Oireachtas Joint and Select Committees
Thursday, 27 May 2021
Joint Oireachtas Committee on Disability Matters
United Nations Convention on Rights of Persons with Disabilities and Ratification of Optional Protocol: Discussion
Mr. Markus Schefer:
On the impact of not ratifying or ratifying the optional protocol, I would say it has a legal and political impact and a symbolic impact. The legal and political impact is you add the Judiciary to the players promoting rights of persons with disabilities. If you ratify the optional protocol, the Judiciary will have to take the CRPD and the rights in the CRPD seriously and apply them. You do that if you incorporate it.
If you can have recourse to the Judiciary against an Administration that is not quite willing to implement the laws that Parliament has passed to the degree necessary, an active Judiciary will have an impact on the Administration and that then will transform, hopefully, into better implementation of the laws by the Administration. It adds the regular parts of government that we usually rely on in order to implement the laws. If you do not ratify the optional protocol, you will leave out the Judiciary and, as in all areas of law, if you leave out the Judiciary something is lacking and implementation will suffer.

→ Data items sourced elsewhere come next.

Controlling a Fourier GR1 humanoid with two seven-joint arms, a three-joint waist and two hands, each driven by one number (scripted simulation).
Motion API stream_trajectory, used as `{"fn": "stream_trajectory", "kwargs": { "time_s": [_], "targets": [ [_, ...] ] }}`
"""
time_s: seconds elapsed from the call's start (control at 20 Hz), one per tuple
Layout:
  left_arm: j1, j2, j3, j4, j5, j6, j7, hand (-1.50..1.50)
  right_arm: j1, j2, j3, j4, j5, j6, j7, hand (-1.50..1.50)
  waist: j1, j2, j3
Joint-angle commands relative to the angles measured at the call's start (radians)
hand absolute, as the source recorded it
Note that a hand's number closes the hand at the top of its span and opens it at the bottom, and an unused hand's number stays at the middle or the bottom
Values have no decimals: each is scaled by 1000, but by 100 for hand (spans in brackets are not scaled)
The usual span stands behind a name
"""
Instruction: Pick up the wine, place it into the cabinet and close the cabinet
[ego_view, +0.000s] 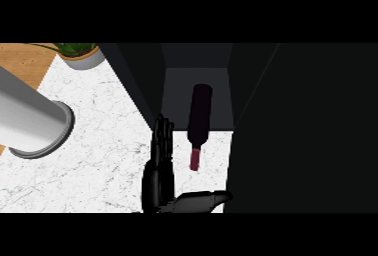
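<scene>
The wine bottle (198, 120) is dark with a red-capped neck. It lies lengthwise with its base inside the open dark cabinet (196, 80) and its neck out over the white marble counter (88, 160). My left hand (159, 172) is just left of the neck, its fingers (162, 135) straight and pointing toward the cabinet. Its thumb (203, 199) sticks out to the right below the cap. The hand is open and holds nothing, with a narrow gap between it and the bottle. My right hand does not show.
A wide dark cabinet panel (303, 130) fills the right side, and another dark panel (136, 75) flanks the opening on the left. A large grey cylinder (29, 120) lies at the left. A potted plant (80, 54) stands at the back left.
</scene>
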Motion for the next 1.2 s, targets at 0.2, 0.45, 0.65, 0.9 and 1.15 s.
{"fn": "stream_trajectory", "kwargs": {
  "time_s": [0.2, 0.45, 0.65, 0.9, 1.15],
  "targets": [
    [144, 176, -18, -304, -55, -12, 75, -150, 110, -18, -35, -108, -148, 59, 15, -150, -4, -1, 1],
    [281, 229, -83, -360, -78, -76, 5, -150, 121, -11, 53, -83, -164, 100, 36, 150, -2, 0, 0],
    [358, 371, -74, -525, -69, -120, 42, -150, 105, -19, 89, -100, -119, 109, 67, 150, 2, -1, 0],
    [338, 416, 57, -486, -23, -230, 40, -150, 57, -30, 97, -88, -125, 126, 70, 150, -2, 2, -1],
    [439, 484, 128, -544, 24, -280, -14, -150, 169, 27, 208, -76, -204, 114, 135, 150, -2, 1, -1]
  ]
}}
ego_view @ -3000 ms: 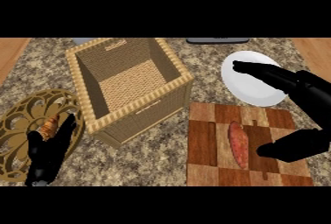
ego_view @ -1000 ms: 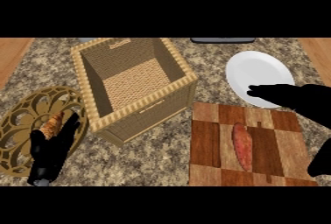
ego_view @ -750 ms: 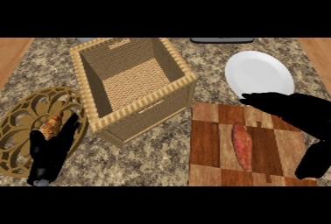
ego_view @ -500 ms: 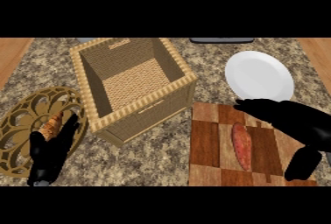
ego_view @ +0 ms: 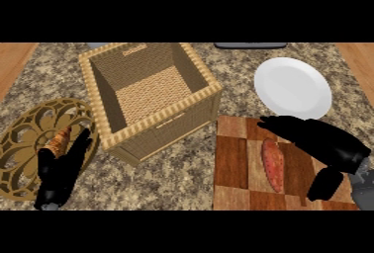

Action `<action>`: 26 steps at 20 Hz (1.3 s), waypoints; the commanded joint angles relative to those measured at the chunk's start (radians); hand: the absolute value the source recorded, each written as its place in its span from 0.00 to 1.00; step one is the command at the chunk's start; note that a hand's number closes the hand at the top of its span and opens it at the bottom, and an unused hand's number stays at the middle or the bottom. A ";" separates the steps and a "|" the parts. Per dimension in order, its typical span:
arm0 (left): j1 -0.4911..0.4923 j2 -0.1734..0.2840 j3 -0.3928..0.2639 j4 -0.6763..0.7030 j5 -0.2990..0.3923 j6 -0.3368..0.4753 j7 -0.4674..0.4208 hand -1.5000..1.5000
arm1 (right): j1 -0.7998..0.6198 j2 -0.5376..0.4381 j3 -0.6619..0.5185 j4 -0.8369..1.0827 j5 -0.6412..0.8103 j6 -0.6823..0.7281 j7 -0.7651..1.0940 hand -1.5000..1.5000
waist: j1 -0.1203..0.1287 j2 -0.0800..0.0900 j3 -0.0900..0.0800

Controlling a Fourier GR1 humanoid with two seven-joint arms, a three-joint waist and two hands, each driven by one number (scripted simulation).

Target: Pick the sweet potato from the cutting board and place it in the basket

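Note:
A long reddish sweet potato (ego_view: 273, 163) lies lengthwise on the checkered wooden cutting board (ego_view: 232, 170) at the lower right. My right hand (ego_view: 325, 146) hovers over the board's right half, fingers spread toward the potato's upper end and thumb (ego_view: 323, 184) down near its lower end, open with nothing held. The tall woven basket (ego_view: 150, 94) stands left of the board, its opening showing nothing inside. My left hand (ego_view: 64, 168) rests open at the lower left.
A white plate (ego_view: 292, 88) lies beyond the board at the upper right. A gold openwork trivet (ego_view: 25, 143) with a small orange-brown item (ego_view: 58, 141) on it sits under my left hand. A dark object (ego_view: 250, 45) shows at the counter's far edge.
My right hand has come down from over the plate onto the cutting board, now straddling the sweet potato. The left hand, potato and basket have stayed put.

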 commanded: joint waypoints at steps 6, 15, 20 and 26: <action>0.023 -0.026 -0.005 0.077 -0.004 -0.010 0.061 0.50 | -0.002 0.067 0.035 0.074 0.091 -0.035 -0.045 0.00 | 0.001 0.011 -0.015; 0.013 -0.012 0.044 0.126 0.015 -0.058 0.021 0.50 | -0.007 0.068 0.072 0.144 0.184 -0.011 -0.050 0.00 | -0.005 0.011 -0.016; -0.014 -0.044 0.019 0.101 -0.032 -0.009 0.070 0.50 | -0.026 0.097 0.065 0.224 0.222 -0.048 -0.106 0.00 | -0.003 0.011 -0.015; 0.052 -0.036 0.023 0.059 -0.016 -0.043 0.078 0.50 | 0.011 0.097 0.048 0.219 0.237 -0.071 -0.136 0.00 | -0.004 0.009 -0.015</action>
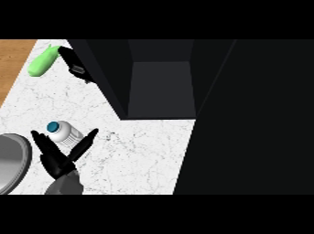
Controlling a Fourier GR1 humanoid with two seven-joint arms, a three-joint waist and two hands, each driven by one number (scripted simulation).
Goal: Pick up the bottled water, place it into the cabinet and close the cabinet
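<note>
One hand (59, 161) shows at the lower left of the head view, its black fingers spread apart in a V on either side of the bottled water (64, 132), which stands on the white marbled surface (139, 155) with its blue cap (53, 126) facing up. The fingers are straight and not curled round the bottle; whether they touch its sides cannot be told from this angle. By its place in the view it reads as the left hand, though only a short stretch of grey forearm shows below it. The right hand is nowhere in the frame. A grey rounded shape (4, 162) at the left edge is cut off, and what it is cannot be made out. Above and to the right, the open cabinet (160, 87) shows a dark grey interior between black walls; its right side merges into a large black mass that hides most of the surface there. Near the top left lies a green elongated object (43, 61), just beside a black piece (74, 65) hard to identify. A wooden strip (4, 68) borders the surface at the left.
</note>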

Then there is a symbolic consequence.
Not ratifying the optional protocol tells the world community you are not comfortable enough with what you are doing to have an external body in a court-like procedure examine whether your internal actions, as they transform to individuals, are in conformity with the CRPD. It creates the impression among the rest of the world that you are not confident enough that you are doing enough or whether you are implementing what you are doing to the degree that suffices under the CRPD. The optional protocol and the convention together are one whole. That is why the committee continuously urges and recommends member states to ratify the optional protocol. I am the special rapporteur on new communications on the committee so I deal with all the individual communications as they come in as well as with, for example, the interim measures that have become more important. It is important that, even from the international level, we give people who think their rights have been violated under the convention a recourse outside of their country that gives them the assurance that the person looking at their case is not entangled within the confines of the political system of a specific country. The optional protocol can assure that.